Applicable Legislative Provisions
National Instrument 31-103 Registration Requirements, Exemptions and Ongoing Registrant Obligations, ss. 13.5(2)(b)(ii)-(iii) and 15.1.
Citation: Re Raintree Wealth Management Inc., 2025 ABASC 29
March 28, 2025
IN THE MATTER OF
THE SECURITIES LEGISLATION OF
ALBERTA AND ONTARIO
(the Jurisdictions)
AND
IN THE MATTER OF
THE PROCESS FOR EXEMPTIVE RELIEF APPLICATIONS
IN MULTIPLE JURISDICTIONS
AND
IN THE MATTER OF
RAINTREE WEALTH MANAGEMENT INC.
(the Filer)
DECISION
Background
The securities regulatory authority or regulator in each of the Jurisdictions (each, a Decision Maker) has received an application from the Filer for a decision under the securities legislation of the Jurisdictions (the Legislation) for an exemption from the prohibitions in sections 13.5(2)(b)(ii) and (iii) of National Instrument 31-103 Registration Requirements, Exemptions and Ongoing Registrant Obligations (NI 31-103) to permit each of the Existing Funds to sell securities they currently own to any of the New Funds in exchange for units of that New Fund (each an In-Specie Subscription) in connection with the Reorganization (the Exemption Sought).

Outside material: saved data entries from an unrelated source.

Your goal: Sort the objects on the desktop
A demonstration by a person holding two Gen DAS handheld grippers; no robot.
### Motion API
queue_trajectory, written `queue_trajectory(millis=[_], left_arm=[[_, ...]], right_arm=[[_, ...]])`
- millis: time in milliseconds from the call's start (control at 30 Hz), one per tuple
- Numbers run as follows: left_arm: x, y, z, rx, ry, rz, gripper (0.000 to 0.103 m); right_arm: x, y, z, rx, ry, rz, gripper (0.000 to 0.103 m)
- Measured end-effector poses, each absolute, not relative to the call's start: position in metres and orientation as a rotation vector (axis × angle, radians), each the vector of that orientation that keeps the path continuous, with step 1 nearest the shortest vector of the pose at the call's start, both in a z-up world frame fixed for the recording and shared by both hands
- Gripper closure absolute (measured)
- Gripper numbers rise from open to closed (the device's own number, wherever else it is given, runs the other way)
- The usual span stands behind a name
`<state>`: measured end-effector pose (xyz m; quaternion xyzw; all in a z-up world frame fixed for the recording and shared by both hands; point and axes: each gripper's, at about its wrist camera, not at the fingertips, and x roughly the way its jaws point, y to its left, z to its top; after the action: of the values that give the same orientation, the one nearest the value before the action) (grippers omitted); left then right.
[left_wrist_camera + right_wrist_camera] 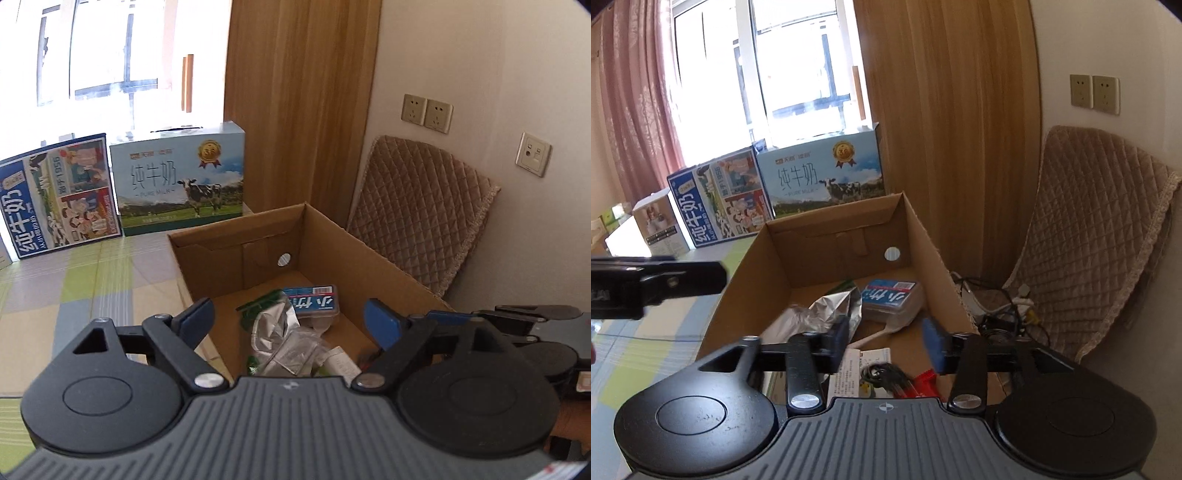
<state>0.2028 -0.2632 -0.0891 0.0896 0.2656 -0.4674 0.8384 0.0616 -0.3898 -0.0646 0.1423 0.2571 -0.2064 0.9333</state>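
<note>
An open cardboard box [332, 236] [923, 236] stands on the table. Inside lie a blue-labelled plastic pack [316, 304] [890, 299], a crumpled silver foil bag [273, 328] [831, 310], a green wrapper [258, 304], a white spoon [882, 334], a printed leaflet [864, 369], a black cable [882, 373] and a red packet [923, 384]. My left gripper [291, 325] is open and empty above the box's near edge. My right gripper [886, 343] is open and empty over the box. The left gripper also shows in the right wrist view [657, 284].
Two milk cartons [181, 184] [59, 199] stand at the back of the checked tablecloth [92, 280]. A quilted cushion [421, 214] leans against the wall at right, with cables [1001, 310] on the floor. A wooden panel [299, 110] rises behind the box.
</note>
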Motion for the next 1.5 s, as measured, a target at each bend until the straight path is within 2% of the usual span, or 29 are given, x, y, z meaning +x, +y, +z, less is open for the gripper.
queue_trajectory(millis=[133,300,433,1100,1500], left_arm=[[0.194,-0.239,-0.085,0.168,0.58,-0.954,0.009],[0.169,-0.207,-0.08,0.141,0.593,-0.908,0.002],[0.144,-0.188,-0.075,0.151,0.615,-0.877,0.001],[0.049,-0.106,-0.057,0.171,0.762,-0.758,0.001],[0.029,-0.083,-0.06,0.141,0.783,-0.756,0.001]], right_arm=[[0.043,-0.38,-0.056,0.297,0.516,-0.416,0.046],[0.008,-0.357,-0.036,0.33,0.482,-0.434,0.014],[-0.015,-0.338,-0.021,0.327,0.508,-0.426,0.002],[-0.104,-0.261,0.018,0.305,0.634,-0.435,0.002],[-0.109,-0.239,0.021,0.256,0.655,-0.427,0.002]])
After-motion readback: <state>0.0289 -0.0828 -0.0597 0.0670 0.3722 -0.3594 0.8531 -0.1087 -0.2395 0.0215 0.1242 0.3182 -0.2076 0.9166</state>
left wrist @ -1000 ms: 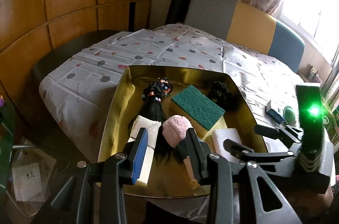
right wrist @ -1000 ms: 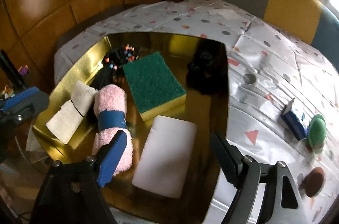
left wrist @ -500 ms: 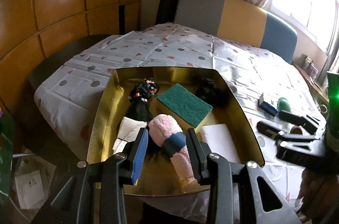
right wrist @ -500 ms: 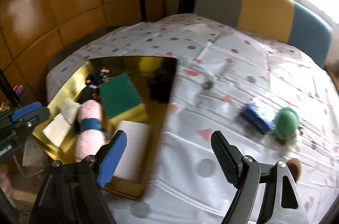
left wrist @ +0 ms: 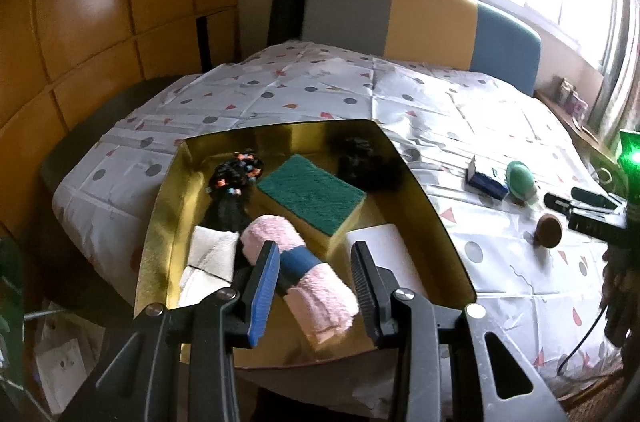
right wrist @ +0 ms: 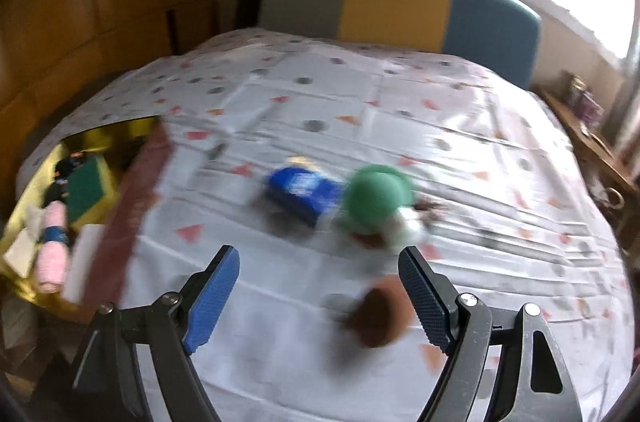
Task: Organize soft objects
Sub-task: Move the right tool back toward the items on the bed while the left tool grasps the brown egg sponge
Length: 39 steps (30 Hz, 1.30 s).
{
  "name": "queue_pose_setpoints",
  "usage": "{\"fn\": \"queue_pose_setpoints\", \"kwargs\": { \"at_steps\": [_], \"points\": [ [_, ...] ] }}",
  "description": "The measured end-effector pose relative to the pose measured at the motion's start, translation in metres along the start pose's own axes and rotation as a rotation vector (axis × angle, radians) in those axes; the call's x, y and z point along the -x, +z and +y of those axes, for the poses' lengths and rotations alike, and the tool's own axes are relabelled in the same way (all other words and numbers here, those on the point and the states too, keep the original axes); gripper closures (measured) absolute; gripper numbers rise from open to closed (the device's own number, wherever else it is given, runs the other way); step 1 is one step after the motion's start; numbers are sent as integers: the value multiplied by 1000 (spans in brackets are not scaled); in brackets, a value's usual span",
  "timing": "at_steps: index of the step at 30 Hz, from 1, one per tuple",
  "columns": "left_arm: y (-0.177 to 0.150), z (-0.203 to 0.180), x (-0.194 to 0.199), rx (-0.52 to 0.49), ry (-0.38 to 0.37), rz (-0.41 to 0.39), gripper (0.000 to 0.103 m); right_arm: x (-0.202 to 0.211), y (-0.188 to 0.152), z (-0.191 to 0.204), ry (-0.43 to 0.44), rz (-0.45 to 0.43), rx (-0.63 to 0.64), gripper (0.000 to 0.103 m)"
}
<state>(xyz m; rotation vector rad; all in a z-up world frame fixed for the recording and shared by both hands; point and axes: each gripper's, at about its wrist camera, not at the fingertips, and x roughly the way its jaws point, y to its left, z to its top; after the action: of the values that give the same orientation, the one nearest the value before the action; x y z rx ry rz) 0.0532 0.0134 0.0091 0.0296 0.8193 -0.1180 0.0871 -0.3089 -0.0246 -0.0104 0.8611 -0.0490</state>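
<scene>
- On the counter point(right wrist: 400, 126), under a white cloth dotted with grey spots and red triangles, three things are seen lying outside the gold tray point(left wrist: 440, 222): a blue box point(right wrist: 298, 192), a green round thing point(right wrist: 378, 200) just beside it, and a brown puff point(right wrist: 380, 314) nearer the camera
- The right tongs point(right wrist: 320, 296) have been swung off the tray, where they hung a second ago, and are now held over the bare cloth; the jaws stand wide apart with nothing between the pads, and the brown puff is seen low in the gap, not gripped
- The left tongs point(left wrist: 314, 286) have been drawn back a little and rolled; the jaws are partly open, with the pink rolled towel point(left wrist: 298, 272) seen between them but lying free in the tray
- In the tray are also seen a green and yellow sponge point(left wrist: 314, 196), a white pad point(left wrist: 384, 248), a folded cream cloth point(left wrist: 210, 254), a bundle of black hair ties point(left wrist: 236, 176) and a dark fluffy thing point(left wrist: 366, 166) at the far corner
- From this it is judged that the tray is largely filled and that the leftover things on the cloth are to be fetched next, the brown puff most likely first
- The right view is blurred, so fine detail there cannot be told
- Behind the counter a bench back in grey, yellow and blue is seen, with wooden panels at the left and a bright curtained window at the right
</scene>
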Motion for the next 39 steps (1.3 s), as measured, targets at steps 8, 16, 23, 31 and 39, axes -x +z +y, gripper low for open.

Under the Process for Exemptive Relief Applications in Multiple Jurisdictions (for a dual application):
(a) the Alberta Securities Commission is the principal regulator for this Application;
(b) the Filer has provided notice that section 4.7(1) of Multilateral Instrument 11-102Passport System (MI 11-102) is intended to be relied upon in each of the other provinces of Canada; and
(c) the decision is the decision of the principal regulator and evidences the decision of the securities regulatory authority or regulator in Ontario.
Interpretation
Terms defined in MI 11-102, National Instrument 14-101 Definitions, National Instrument 81-102 Investment Funds (NI 81-102) and NI 31-103 have the same meaning if used in this decision, unless otherwise defined. The following terms have the following meanings:
(a) Clients means individuals, institutions, and other entities to whom the Filer offers, or may offer, discretionary portfolio management services through a Managed Account;
(b) Discretionary Management Agreement means a written agreement between the Filer and a Client seeking wealth management or related services;
(c) Existing Funds means investment funds that exist, currently named Raintree Preservation Fund and Raintree Growth Fund, to be renamed Raintree Core Fixed Income Fund and Raintree Core Equity Fund respectively in the context of the Reorganization, to reflect the new investment objectives of these funds;
(d) In-Specie Distribution means each in-specie distribution made by each Existing Fund of units of the New Funds to its investors;
(e) In-Specie Transfers means the In-Specie Subscriptions followed by the In-Specie Distributions;
(f) Managed Account means an account managed by the Filer for a Client that is not a responsible person and over which the Filer has discretionary authority;
(g) New Funds means Raintree Enhanced Yield Fund and Raintree Alternative Strategies Fund, both to be created in the context of the Reorganization;
(h) Pooled Funds means, collectively, the Existing Funds and the New Funds; and
(i) Reorganization means the multi-step process including:
(i) establishment of the New Funds,
(ii) the In-Specie Subscriptions;
(iii) the In-Specie Distributions; and
(iv) the rebalancing of certain Managed Accounts to provide exposure to up to four Pooled Funds.
Representations
This decision is based on the following facts represented by the Filer:
The Filer
1. The Filer is:
(a) a corporation incorporated under the laws of Alberta with its head office in Alberta; and
(b) registered as:
(i) an investment fund manager in Alberta, Ontario, Quebec, and Newfoundland and Labrador, and
(ii) a portfolio manager in each province of Canada.
The Funds
2. Each of the Pooled Funds is, or will be, an investment fund established as a trust under the laws of Alberta, Canada.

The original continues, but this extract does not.